Le préfet de la Drôme a récemment autorisé l’agrandissement d’une exploitation avicole à Peyrins, permettant ainsi de passer de 30 000 à 143 000 poulets. Cette décision a suscité des inquiétudes parmi les habitants du quartier ainsi que parmi les défenseurs des droits des animaux.
À Peyrins, près de Romans-sur-Isère, un projet d’agrandissement du poulailler existant est en cours. Ce projet colossal porté par l’entreprise Duc vise à passer de 30 000 à 143 000 volailles. Trois nouveaux bâtiments seront construits pour une production potentielle d’1,1 million de poulets par an.
Bernard Pipon, membre du collectif opposé au projet, observe le poulailler actuel depuis une petite colline près de chez lui. Il exprime son désaccord face à ce qu’il considère comme un « non-sens écologique et social ». Selon lui, les conditions d’élevage des poulets, avec une densité de 143 000 volailles entassées dans des espaces réduits, sont inacceptables. Il compte bien se battre et envisage de saisir la justice pour faire valoir ses arguments.
Le maire de Peyrins, Philippe Barneron, partage également des inquiétudes concernant l’agrandissement du poulailler. Il souligne que l’élevage attire déjà de nombreuses mouches dans le voisinage et que l’extension entraînera une augmentation du trafic routier, avec deux gros camions par jour. De plus, la consommation d’eau du poulailler, estimée à 11 000 mètres cubes par an, pose problème dans une région touchée par la sécheresse. Le maire souligne que la ressource en eau est limitée et que l’extension de l’élevage pourrait aggraver la situation.
Malgré les oppositions locales, le préfet a donné son feu vert pour la construction des nouveaux bâtiments.
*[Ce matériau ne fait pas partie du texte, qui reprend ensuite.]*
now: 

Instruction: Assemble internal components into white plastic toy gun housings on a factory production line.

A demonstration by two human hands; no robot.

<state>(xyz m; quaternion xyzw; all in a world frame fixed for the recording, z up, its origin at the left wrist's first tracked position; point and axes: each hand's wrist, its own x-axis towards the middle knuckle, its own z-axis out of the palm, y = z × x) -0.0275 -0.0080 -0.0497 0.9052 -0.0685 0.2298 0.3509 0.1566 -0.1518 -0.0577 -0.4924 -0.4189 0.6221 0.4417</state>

Le maire de Peyrins déplore ce manque d’écoute envers les habitants de sa commune, soulignant leur isolement et leurs moyens limités pour faire valoir leurs arguments.
Thierry Momé, représentant de la filière avicole à la chambre d’agriculture de la Drôme, défend quant à lui l’extension du poulailler. Il met en avant l’importance de soutenir la production française, soulignant que les normes imposées aux éleveurs français sont plus strictes que celles des produits importés. Selon lui, interdire ces élevages en France pourrait conduire à favoriser des importations avec des normes moins contraignantes.
En ce qui concerne le bien-être animal, l’agriculteur rappelle que l’élevage respecte la norme européenne avec 21 poulets par mètre carré.